When 11 of 56 Leading Economists Agree, Part II
Well, they’re hiring in the valley.
Silicon Valley, that is. And it’s not just Google. Even Cisco, after a few years of keeping a tight leash on new hires, is out there competing for talent.
And it is getting competitive—“like 1998,” according to one friend with a history in the technology business, frustrated after losing a recent battle over a good new candidate.
Another friend—a mid-level engineer at a brand-name semiconductor company—is ready to bolt for an offer on the table if he’s not happy with his performance review this week. What would make him happy with his performance review this week? A big raise would make him happy.

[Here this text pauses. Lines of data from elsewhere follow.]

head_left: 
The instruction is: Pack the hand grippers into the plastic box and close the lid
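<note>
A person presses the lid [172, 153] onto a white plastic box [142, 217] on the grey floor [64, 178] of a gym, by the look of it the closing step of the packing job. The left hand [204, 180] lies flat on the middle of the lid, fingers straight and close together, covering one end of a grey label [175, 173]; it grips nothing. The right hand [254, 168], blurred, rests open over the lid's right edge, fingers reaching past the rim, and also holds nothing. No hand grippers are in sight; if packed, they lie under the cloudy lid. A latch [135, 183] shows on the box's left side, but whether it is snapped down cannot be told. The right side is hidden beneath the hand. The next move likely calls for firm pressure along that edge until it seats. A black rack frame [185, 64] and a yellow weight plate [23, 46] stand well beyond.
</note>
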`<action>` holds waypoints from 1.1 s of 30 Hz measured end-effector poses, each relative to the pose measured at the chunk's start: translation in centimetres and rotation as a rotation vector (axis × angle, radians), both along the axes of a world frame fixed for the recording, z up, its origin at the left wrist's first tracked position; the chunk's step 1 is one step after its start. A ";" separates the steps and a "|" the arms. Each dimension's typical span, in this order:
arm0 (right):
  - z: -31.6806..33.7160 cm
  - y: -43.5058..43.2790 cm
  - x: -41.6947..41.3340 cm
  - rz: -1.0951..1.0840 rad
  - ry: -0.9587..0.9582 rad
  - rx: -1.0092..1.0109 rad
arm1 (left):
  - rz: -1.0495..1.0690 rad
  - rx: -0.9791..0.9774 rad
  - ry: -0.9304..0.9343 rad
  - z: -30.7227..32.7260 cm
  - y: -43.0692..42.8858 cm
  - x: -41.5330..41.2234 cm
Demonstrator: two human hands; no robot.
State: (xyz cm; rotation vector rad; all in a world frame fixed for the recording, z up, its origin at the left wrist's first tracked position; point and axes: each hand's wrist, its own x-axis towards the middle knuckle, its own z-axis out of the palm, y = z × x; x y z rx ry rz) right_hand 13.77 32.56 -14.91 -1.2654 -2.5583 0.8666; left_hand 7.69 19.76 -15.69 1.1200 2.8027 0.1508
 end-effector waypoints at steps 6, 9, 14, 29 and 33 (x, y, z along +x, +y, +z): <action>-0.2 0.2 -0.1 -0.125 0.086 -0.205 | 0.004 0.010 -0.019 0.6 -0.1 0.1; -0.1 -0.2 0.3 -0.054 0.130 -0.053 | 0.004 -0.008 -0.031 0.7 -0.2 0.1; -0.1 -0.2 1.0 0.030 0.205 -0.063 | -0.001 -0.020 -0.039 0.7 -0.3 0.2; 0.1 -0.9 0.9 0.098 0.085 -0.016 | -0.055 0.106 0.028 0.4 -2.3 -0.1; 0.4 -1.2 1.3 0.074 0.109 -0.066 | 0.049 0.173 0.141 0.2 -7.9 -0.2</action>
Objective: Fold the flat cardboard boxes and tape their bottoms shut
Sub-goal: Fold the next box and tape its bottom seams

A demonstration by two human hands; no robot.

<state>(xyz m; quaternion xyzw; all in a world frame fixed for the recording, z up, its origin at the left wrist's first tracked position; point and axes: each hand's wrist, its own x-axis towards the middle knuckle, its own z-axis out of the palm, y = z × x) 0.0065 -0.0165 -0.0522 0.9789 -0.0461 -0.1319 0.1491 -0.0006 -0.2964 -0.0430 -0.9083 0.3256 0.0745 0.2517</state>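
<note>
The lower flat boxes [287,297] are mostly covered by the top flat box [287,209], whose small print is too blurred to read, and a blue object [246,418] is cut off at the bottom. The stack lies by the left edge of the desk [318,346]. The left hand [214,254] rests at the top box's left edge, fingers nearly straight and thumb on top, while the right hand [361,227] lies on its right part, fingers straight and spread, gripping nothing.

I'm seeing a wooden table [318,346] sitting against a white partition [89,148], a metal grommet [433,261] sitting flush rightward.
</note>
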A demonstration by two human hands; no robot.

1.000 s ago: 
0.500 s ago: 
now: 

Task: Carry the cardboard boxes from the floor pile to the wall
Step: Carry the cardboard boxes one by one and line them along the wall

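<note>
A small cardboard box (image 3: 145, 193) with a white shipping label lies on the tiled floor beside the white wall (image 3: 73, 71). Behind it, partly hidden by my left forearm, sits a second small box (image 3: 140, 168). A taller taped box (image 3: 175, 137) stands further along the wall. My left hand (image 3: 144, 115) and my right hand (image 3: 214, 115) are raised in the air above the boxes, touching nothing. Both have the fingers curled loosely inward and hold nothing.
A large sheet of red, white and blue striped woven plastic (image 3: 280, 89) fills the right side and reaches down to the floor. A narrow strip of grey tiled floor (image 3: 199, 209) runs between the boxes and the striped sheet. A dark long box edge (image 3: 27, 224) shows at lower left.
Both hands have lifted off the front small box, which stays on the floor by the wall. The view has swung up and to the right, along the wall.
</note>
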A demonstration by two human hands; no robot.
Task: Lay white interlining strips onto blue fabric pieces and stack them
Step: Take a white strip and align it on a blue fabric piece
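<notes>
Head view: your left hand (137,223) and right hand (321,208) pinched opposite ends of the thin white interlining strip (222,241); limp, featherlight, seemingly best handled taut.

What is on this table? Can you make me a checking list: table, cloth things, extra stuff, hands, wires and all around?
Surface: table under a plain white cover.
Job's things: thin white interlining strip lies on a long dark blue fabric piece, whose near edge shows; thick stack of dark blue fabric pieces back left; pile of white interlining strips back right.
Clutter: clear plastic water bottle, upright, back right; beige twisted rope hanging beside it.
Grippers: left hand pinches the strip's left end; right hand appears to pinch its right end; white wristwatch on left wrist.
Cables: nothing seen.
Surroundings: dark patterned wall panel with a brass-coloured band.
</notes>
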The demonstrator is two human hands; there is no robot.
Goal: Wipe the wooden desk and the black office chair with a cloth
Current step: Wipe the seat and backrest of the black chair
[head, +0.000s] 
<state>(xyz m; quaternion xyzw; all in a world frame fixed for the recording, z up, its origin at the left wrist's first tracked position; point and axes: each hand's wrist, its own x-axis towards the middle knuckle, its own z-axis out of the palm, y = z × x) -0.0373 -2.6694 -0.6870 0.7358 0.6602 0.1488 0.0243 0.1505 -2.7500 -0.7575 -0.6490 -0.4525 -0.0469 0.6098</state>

I’m no economist, but that’s called wage inflation—something we weren’t supposed to get until the “labor arbitrage” with China was finished, which until yesterday’s move in the bond market apparently wasn’t going to happen for the next 10 to 30 years.

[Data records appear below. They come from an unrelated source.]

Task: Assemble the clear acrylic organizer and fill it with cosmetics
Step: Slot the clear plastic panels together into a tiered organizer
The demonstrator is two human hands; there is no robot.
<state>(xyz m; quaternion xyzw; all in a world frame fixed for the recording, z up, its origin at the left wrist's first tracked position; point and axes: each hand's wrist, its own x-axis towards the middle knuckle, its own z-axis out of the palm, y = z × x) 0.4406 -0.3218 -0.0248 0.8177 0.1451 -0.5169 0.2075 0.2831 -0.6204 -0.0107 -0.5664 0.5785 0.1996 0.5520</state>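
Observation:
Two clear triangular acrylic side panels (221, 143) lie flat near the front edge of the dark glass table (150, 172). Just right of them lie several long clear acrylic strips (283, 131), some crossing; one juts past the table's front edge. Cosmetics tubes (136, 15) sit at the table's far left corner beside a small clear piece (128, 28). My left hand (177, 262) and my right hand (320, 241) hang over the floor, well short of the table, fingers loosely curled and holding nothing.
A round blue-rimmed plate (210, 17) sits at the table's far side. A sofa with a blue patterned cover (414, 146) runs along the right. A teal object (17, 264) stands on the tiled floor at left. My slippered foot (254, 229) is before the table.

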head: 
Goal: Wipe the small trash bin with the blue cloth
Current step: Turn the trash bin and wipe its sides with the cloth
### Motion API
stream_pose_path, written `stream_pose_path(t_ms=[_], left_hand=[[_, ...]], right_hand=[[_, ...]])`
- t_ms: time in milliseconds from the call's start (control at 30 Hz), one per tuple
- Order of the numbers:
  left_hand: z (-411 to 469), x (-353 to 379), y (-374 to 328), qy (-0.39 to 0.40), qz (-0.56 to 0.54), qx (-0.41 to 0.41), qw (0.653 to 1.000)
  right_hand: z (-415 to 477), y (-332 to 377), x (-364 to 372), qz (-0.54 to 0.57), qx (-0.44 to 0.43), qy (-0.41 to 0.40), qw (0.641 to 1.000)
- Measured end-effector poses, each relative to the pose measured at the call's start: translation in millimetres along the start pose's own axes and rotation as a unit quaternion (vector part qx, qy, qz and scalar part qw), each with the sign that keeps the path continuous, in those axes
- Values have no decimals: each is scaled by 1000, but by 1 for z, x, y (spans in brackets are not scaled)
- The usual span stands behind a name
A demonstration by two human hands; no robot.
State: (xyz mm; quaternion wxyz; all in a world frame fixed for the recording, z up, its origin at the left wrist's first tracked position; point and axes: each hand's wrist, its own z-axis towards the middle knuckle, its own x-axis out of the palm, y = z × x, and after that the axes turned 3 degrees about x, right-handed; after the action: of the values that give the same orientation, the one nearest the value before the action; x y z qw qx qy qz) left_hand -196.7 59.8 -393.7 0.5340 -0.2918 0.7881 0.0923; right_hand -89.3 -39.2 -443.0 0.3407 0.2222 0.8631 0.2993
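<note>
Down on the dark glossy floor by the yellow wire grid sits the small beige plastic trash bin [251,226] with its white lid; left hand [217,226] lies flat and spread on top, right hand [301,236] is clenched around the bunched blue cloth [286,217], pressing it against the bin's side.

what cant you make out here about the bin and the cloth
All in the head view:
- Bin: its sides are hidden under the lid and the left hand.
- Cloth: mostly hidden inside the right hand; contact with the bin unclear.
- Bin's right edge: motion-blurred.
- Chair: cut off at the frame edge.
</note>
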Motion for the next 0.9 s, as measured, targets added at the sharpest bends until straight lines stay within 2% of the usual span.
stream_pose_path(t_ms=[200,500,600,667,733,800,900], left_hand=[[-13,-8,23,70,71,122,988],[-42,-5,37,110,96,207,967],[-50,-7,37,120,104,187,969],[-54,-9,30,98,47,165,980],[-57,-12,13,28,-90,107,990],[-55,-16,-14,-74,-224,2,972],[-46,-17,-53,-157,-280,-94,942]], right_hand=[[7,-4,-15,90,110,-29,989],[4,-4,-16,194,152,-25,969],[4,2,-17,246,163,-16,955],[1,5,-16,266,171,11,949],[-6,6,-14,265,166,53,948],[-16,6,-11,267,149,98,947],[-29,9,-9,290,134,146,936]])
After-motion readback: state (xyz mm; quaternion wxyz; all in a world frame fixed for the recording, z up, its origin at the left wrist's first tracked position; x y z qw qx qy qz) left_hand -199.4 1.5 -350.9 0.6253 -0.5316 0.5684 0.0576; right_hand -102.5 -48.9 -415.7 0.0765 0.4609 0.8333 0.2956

In fact, after yesterday’s revaluation in America’s Cost of Goods Sold—by which I mean the Chinese Yuan—our yield curve might start looking like the UK.
By which I mean inverted.
So whoever is buying those pools of “alluring and controversial mortgages that require unusually slim payments for a few years, before bigger sums fall due” from the likes of Ben Ray III (see “When 11 of 56 Leading Economists Agree, Something’s Wrong” below) might want to start checking those “low documentation” mortgages a little more carefully.
And make sure Billy Bob really does work down ‘t the Stuckey’s, like he tol’ Ben Ray III.